Have you ever wondered what makes some people seem like such a natural in sales? Turns out it’s both an art and a science. Like any skill, it improves with practice, a very important element. Founder and CEO Kevin Markarian of Marker Real Estate in San Francisco has been awarded the National Sales Associate Of The Year by Taylor Morrison, one of the largest homebuilding company in the United States. Markarian has grown his residential realtor business from nothing to $100 million in sales in under three years, expanding throughout the Bay Area and into Central Valley and Orange County. Supported by a growing team of 60, Markarian points out that he actually has just a couple of constituencies, which include home buyers and sellers, as well as hand-selected entrepreneurial real estate agents who choose to join his hard-working team.
The buying and selling of homes involve one of the most emotionally packed and financially significant decisions of our lives, requiring massive doses of sales acumen. Kevin Markarian shares 10 rules for sales success that guide him well.
Finding out what’s important to your customers may sound trite, but that is far from the truth. Ask questions.

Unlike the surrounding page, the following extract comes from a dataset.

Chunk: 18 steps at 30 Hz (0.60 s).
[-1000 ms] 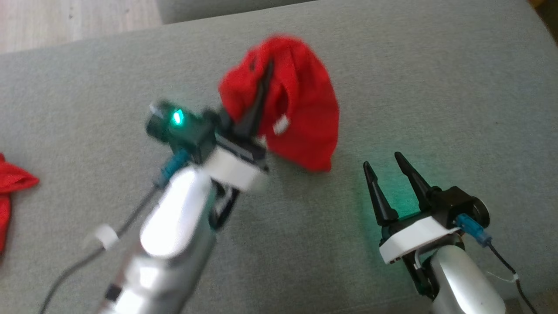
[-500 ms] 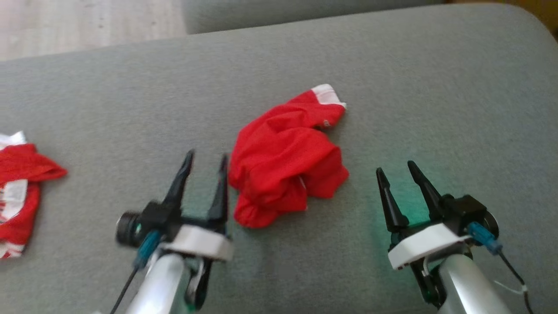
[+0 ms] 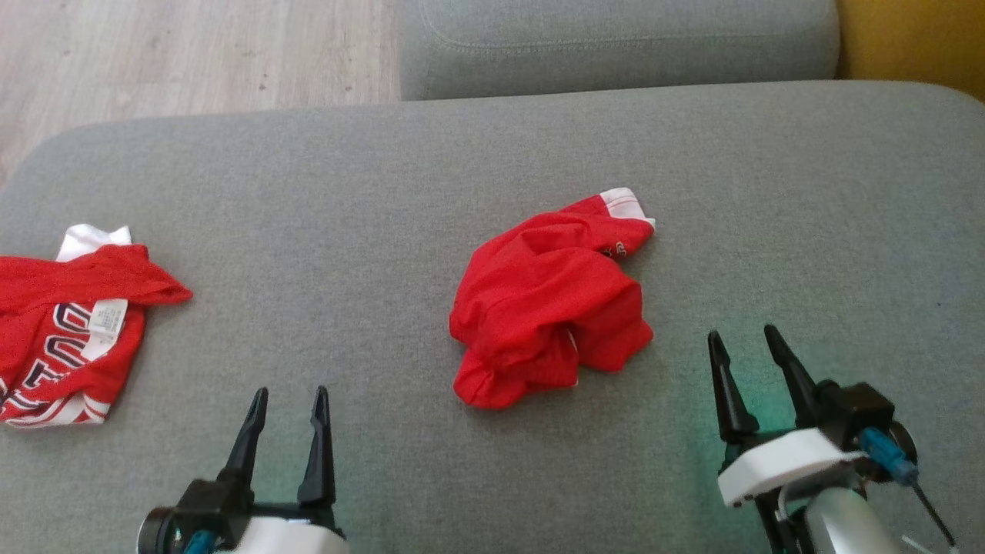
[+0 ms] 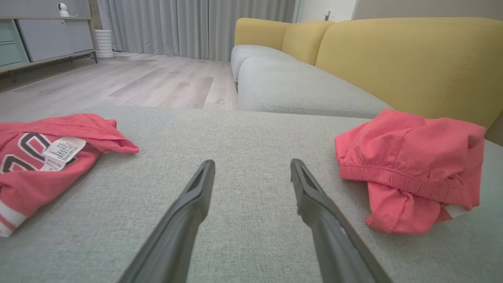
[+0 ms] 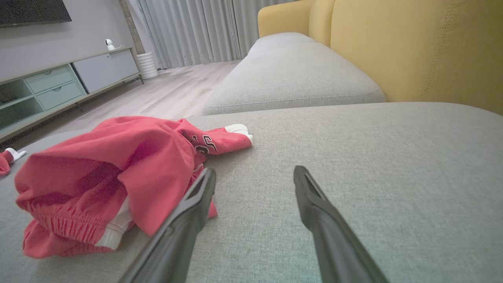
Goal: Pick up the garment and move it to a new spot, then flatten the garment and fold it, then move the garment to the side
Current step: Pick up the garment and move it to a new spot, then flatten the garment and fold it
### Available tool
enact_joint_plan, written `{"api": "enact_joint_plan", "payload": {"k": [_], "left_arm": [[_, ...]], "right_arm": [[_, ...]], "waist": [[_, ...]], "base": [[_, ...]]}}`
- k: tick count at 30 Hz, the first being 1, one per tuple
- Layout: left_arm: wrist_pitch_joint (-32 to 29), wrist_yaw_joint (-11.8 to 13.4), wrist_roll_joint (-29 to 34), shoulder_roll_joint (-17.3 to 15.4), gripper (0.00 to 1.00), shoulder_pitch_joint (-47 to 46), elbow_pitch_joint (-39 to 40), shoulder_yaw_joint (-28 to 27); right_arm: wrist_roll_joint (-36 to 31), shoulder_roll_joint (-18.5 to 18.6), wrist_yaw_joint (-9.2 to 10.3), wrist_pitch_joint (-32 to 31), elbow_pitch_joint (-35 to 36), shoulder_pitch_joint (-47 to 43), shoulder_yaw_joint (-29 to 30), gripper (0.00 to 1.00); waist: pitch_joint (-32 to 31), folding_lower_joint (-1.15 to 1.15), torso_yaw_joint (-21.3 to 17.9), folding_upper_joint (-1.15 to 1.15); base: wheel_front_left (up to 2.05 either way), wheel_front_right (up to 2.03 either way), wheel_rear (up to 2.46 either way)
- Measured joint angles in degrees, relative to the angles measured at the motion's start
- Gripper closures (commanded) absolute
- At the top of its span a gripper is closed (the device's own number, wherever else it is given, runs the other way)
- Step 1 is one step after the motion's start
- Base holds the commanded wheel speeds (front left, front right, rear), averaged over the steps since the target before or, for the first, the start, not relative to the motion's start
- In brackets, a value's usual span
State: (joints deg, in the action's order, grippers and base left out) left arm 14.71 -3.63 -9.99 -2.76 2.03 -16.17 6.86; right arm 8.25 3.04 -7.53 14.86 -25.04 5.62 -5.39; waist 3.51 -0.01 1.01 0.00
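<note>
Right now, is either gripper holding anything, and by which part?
Nothing is held. The left gripper and right gripper are open, and the red garment lies loose on the cushion.

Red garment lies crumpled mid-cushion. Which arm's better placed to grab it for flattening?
Right, probably. The right gripper is open, fingertips close beside the crumpled red garment; the left gripper is also open but sits farther from it.

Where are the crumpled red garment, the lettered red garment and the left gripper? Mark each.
crumpled red garment (image 3: 550,308), head view, middle of the bunched cloth.
lettered red garment (image 3: 77,281), head view, its upper red fold.
left gripper (image 3: 291,392), head view, midway between its open fingertips.
</note>
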Motion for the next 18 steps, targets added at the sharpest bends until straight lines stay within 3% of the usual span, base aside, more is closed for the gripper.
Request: {"api": "enact_joint_plan", "payload": {"k": [9, 18], "left_arm": [[0.0, -0.1, -0.7, 0.0, 0.00, 0.7, 1.0, 0.8], [0.0, 0.2, -1.9, 0.0, 0.00, -0.8, 1.2, 4.1]], "right_arm": [[-1.0, -0.1, 0.00, 0.0, 0.0, -0.6, -1.1, 0.00], [0.1, 0.7, 0.00, 0.0, -3.5, 0.2, -15.9, 0.00]], "waist": [[0.0, 0.01, 0.3, 0.00], [2.0, 0.01, 2.5, 0.00]], "base": [[0.00, 0.00, 0.00], [0.00, 0.00, 0.00]]}}
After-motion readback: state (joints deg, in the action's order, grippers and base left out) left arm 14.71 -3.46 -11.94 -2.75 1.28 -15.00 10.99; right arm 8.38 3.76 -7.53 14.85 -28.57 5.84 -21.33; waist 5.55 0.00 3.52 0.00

Nobody wants to hear a canned pitch.
Focus on benefits, not features
Making the benefits of your products a focal point is classically the best practice rule in sales and marketing. Markarian says, “Remember to identify the underlying benefit that each feature of a product or service provides. This way, you can add value. Of course, you cannot do so until you’ve actually listened to your client.”
Manage expectations, be honest
If your product or service falls short of expectations, manage the unfortunate situation with your best asset — honesty. This is paramount. If you should lose your client’s trust, you’ve not only lost the sale, you’ve irretrievably damaged your reputation.
Be confident, resourceful
Confidence is a continuous circle that comes with practice and experience. Be resourceful. It’s okay if you haven’t got an immediate answer to a client’s question. See it as an opportunity to get the answer, and then promptly respond with more information.

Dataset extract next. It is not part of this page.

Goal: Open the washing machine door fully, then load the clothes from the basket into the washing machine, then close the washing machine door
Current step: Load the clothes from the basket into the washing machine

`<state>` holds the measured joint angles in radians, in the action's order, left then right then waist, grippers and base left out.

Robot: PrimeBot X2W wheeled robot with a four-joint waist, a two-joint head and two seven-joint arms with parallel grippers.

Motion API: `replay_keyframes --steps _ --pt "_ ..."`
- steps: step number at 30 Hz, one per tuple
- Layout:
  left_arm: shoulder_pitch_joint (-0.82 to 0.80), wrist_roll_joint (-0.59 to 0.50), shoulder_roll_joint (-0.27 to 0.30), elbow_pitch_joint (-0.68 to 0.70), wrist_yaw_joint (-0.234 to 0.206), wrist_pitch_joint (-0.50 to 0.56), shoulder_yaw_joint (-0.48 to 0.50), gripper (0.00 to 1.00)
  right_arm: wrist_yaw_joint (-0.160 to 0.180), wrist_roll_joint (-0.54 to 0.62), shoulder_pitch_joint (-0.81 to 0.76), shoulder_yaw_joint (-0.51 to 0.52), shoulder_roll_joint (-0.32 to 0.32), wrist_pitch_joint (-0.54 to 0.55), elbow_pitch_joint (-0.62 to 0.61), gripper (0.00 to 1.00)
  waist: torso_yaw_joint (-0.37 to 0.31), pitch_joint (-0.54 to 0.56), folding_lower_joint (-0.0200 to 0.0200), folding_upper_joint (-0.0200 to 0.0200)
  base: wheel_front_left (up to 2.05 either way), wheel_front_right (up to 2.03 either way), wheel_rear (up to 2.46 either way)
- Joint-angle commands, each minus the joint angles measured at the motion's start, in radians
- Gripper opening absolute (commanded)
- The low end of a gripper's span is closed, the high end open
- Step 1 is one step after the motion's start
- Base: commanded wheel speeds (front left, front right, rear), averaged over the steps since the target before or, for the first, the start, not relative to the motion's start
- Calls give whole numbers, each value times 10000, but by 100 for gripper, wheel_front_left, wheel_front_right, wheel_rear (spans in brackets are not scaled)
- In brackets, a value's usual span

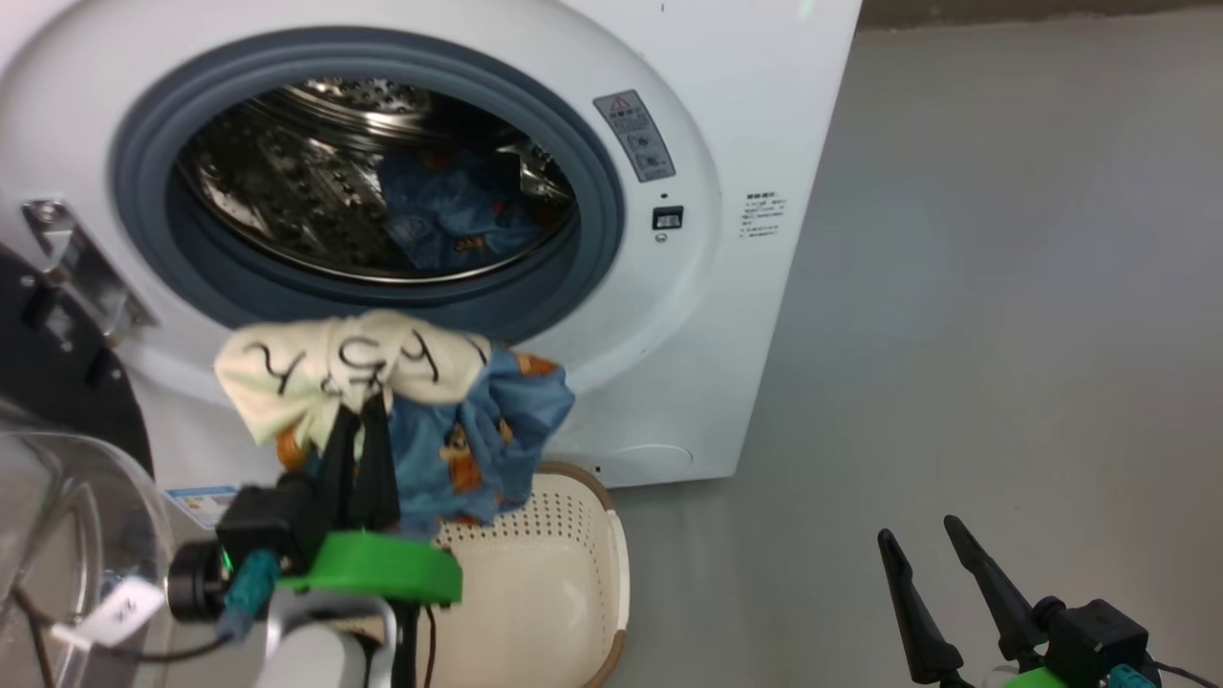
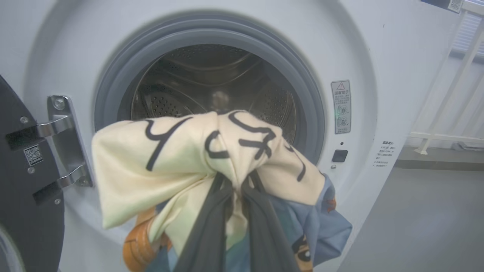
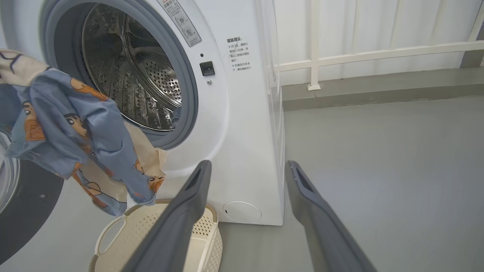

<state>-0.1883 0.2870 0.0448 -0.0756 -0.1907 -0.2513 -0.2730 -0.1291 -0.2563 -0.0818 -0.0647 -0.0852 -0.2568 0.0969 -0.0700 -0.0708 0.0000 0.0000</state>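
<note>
The washing machine (image 1: pixel 736 115) stands with its steel drum (image 1: pixel 287 182) exposed, and a blue garment (image 1: pixel 449 215) lies inside. The washing machine door (image 1: pixel 57 382) is swung open at the left, its glass bowl (image 1: pixel 57 535) below. My left gripper (image 1: pixel 368 401) is shut on a bundle of the clothes (image 1: pixel 344 368), cream with black marks over blue printed fabric, hanging in front of the gasket's lower rim and above the basket (image 1: pixel 573 573). In the left wrist view the clothes (image 2: pixel 181 158) drape over my fingers (image 2: pixel 211 219). My right gripper (image 1: pixel 917 528) stands open at the lower right.
A metal hinge (image 2: pixel 64 139) joins the door (image 2: pixel 22 189) to the machine. A white railing (image 3: pixel 314 56) runs behind the machine's right side. Grey floor (image 1: pixel 1003 334) spreads to the right. The basket (image 3: pixel 124 234) sits on the floor under the hanging clothes (image 3: pixel 75 128).
</note>
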Motion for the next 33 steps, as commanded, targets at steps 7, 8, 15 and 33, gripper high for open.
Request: replay_keyframes --steps 7,8,15,33 --pt "-2860 52 55 -1411 -56 -105 761 0 -16 -90 713 -383 -2 -49 -245 100 -822 -1346 0 0 0 0 0" --pt "-2860 52 55 -1411 -56 -105 761 0 -16 -90 713 -383 -2 -49 -245 100 -822 -1346 0 0 0 0 0" --pt "-5201 -313 283 -3272 228 -105 1401 0 -16 -162 1323 -677 50 -49 -260 100 -1579 -2544 0 0 0 0 0" --pt "-7742 -1352 1672 -5450 433 -105 3055 0 -16 -391 1787 -896 246 -49 -224 100 -3259 -4369 0 0 0 0 0"
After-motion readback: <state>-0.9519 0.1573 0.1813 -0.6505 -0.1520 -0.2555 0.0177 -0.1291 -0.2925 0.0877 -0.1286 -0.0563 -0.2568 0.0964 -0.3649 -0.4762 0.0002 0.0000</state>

Keep communication channels open and be as broadly available as you can manage. Determine your client’s preferences for communication and set the most convenient times to call by phone, email or text. “The closer you can get to face-to-face contact, the better for both of you,” says Markarian. A phone call is better than an email.
Don’t leave anyone wondering where things stand. Do what you say and say what you do. Keep your clients fully informed at all times using the agreed upon channels of communication.
Navigate the process
A transaction is a process, not just a signature on a document or a check. The process is a series of mini-sales throughout and each step provides you with the chance to reinforce the main sales objective.
Build great relationships
You’re creating a positive experience for your client. You’re selling now and for tomorrow because every contact means the opportunity to do business together in the future.
Ask for the sale
“I’ve seen otherwise talented salespeople neglect to close the sale,” says Markarian. “That’s simply not a strategy for success. I suggest looking at it this way. The answer isn’t always going to be ‘yes,’ but for every time I hear ‘no,’ I am one step closer to my next ‘yes.'”
Generate positive word-of-mouth
Outstanding enthusiastic word-of-mouth is a golden opportunity for increased brand awareness, as well as for generating direct sales. It’s authentic, it’s trusted, it’s earned and it’s unpaid.
Remember, practice makes perfect. Those who follow a set of basic golden rules in sales certainly get better results.